:: Description of the task ::
Look through the records below and give the number of lines holding the string "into", nothing more.
--------------------------------------------------
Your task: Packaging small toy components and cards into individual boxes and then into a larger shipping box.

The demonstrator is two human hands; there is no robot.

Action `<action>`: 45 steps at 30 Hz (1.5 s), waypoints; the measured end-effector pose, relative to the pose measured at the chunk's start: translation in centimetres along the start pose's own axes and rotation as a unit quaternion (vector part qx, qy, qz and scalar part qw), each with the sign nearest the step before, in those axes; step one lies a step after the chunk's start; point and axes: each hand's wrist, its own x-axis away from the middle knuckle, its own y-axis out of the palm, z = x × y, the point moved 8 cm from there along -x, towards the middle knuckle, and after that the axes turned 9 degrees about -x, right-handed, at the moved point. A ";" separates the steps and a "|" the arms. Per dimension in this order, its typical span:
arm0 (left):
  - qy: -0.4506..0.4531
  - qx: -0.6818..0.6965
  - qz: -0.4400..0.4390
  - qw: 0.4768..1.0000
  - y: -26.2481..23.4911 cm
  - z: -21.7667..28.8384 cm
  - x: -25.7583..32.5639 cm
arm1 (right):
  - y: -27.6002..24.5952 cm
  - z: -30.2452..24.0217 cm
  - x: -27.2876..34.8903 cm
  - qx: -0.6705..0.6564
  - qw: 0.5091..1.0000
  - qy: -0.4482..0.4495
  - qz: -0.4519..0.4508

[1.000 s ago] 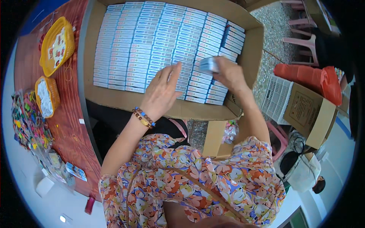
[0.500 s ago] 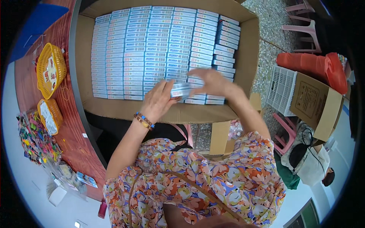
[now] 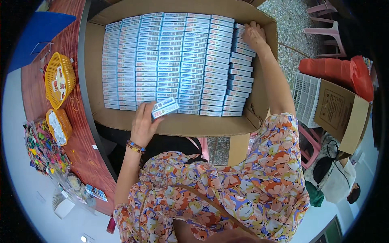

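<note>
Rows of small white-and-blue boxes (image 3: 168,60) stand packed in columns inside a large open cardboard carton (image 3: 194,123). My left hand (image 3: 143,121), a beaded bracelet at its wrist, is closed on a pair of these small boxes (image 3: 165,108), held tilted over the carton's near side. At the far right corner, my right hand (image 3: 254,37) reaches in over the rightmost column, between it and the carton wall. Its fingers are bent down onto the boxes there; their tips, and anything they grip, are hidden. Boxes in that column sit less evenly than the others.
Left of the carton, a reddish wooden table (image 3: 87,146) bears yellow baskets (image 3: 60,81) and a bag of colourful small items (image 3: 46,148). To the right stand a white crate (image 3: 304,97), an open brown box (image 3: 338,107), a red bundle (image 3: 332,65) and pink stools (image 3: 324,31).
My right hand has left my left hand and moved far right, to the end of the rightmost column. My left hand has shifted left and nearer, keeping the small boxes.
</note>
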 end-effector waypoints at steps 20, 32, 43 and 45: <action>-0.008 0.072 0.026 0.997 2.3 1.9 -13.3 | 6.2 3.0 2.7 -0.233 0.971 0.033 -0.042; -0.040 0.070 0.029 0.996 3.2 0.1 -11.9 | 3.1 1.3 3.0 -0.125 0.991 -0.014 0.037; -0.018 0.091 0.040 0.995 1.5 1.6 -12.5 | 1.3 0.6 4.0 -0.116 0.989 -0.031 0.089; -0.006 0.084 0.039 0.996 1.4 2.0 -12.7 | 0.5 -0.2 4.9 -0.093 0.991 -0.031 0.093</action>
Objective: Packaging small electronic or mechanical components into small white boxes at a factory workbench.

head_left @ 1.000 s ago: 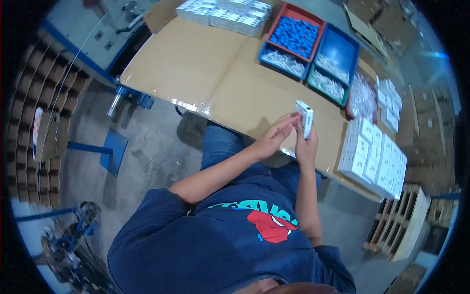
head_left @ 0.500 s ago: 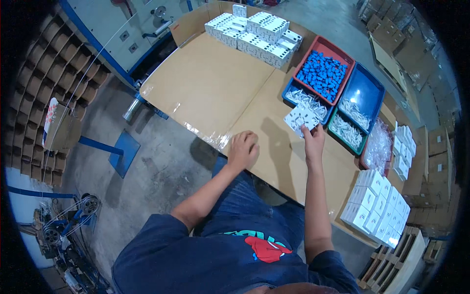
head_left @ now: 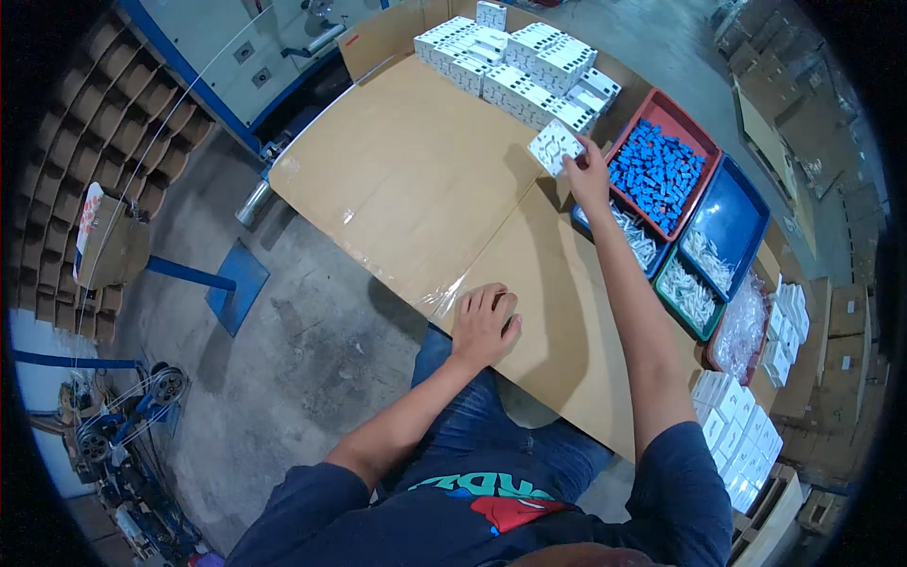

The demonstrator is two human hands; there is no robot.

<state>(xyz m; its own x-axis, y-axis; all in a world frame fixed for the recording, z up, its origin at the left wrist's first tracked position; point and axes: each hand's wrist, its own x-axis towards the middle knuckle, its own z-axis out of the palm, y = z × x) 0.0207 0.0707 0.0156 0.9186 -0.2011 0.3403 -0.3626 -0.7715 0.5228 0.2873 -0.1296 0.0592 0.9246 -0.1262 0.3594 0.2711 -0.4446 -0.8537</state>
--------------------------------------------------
:: Response to this exercise ::
2